The license specifically authorizes transactions involving Russian Federation-origin oil loaded onto vessels on or before March 5, 2026, with deliveries to India permitted through the end of the day on April 3, 2026. 


This narrow, time-limited measure applies only to cargoes already at sea that have been affected by recent sanctions enforcement and market disruptions.


U.S. Treasury Secretary Scott Bessent stated: "To enable oil to keep flowing into the global market, the Treasury Department is issuing a temporary 30-day waiver to allow Indian refiners to purchase Russian oil. 


This deliberately short-term measure will not provide significant financial benefit to the Russian government, as it only authorizes transactions involving oil already stranded at sea."


The decision comes in response to severe supply challenges stemming from the escalating conflict in the Middle East, including disruptions to shipments through key routes like the Strait of Hormuz due to the ongoing Iran-related crisis. 

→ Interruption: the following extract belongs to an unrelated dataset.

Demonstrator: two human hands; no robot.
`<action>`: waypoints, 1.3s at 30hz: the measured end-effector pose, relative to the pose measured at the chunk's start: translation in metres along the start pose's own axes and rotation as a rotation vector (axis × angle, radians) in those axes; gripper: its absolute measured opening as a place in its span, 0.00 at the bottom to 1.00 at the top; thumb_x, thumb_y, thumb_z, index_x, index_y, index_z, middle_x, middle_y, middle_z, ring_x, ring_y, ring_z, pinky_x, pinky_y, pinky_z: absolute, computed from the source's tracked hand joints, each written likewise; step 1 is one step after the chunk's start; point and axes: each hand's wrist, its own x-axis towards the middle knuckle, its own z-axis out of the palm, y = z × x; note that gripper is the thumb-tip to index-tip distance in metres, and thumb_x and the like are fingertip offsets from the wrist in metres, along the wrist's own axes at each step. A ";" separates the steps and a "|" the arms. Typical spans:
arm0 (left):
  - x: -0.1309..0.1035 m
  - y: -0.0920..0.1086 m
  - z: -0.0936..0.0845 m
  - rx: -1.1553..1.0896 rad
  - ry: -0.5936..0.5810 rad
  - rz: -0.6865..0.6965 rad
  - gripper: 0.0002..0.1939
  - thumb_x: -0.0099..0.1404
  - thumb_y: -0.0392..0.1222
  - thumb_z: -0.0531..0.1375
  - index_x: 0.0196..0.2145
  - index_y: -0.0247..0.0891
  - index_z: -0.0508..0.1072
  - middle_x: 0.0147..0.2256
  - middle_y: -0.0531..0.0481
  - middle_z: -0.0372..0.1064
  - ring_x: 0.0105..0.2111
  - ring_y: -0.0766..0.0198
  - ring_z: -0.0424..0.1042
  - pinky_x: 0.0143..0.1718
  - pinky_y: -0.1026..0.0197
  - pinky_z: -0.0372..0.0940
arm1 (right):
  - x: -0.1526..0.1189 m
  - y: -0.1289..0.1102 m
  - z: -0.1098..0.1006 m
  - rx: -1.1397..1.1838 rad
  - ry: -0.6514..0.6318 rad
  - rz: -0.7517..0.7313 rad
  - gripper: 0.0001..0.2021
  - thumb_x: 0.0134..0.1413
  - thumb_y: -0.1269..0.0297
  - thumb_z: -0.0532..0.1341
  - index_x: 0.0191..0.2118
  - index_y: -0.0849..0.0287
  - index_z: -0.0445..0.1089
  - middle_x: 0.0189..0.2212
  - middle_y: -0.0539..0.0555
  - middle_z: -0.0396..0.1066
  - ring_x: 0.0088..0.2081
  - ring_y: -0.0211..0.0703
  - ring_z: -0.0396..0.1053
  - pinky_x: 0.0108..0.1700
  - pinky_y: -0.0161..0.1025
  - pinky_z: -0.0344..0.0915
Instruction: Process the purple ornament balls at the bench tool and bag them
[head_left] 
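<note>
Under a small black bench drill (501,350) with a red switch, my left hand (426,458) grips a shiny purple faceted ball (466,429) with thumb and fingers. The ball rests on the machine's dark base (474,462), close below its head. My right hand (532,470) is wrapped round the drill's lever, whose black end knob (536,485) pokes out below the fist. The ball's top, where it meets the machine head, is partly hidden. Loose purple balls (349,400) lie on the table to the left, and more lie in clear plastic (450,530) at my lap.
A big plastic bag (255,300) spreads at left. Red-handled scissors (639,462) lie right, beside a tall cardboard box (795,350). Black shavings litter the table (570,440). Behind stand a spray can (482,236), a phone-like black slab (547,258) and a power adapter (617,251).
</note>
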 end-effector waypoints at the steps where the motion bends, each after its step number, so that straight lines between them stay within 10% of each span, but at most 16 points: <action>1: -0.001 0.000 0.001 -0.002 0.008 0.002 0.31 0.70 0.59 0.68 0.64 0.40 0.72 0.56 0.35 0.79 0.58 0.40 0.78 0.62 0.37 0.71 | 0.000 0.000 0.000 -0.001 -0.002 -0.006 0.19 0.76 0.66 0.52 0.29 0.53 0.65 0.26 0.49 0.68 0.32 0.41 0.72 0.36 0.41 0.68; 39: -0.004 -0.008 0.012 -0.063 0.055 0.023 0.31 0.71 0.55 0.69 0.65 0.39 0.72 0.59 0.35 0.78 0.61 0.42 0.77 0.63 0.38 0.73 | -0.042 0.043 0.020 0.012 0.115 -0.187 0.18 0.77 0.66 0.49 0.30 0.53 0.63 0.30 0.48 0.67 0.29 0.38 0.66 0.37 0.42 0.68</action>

These interruptions have strained global oil availability, particularly for import-dependent nations like India, and risked sharp price spikes and delivery delays.


By facilitating the offloading of these pre-loaded, stranded cargoes, the waiver helps prevent immediate market volatility while preserving the integrity of broader U.S. sanctions on Russia's energy sector, which remain firmly in place to limit Moscow's revenues supporting its actions in Ukraine.


Indian refiners have reportedly begun securing prompt Russian crude volumes to address the supply crunch, with analysts noting that the measure will help mitigate potential energy shortages and stabilize prices in the near term.


This action underscores the U.S. commitment to balancing energy market stability with continued pressure on adversarial regimes, ensuring global supply chains remain resilient during periods of geopolitical tension.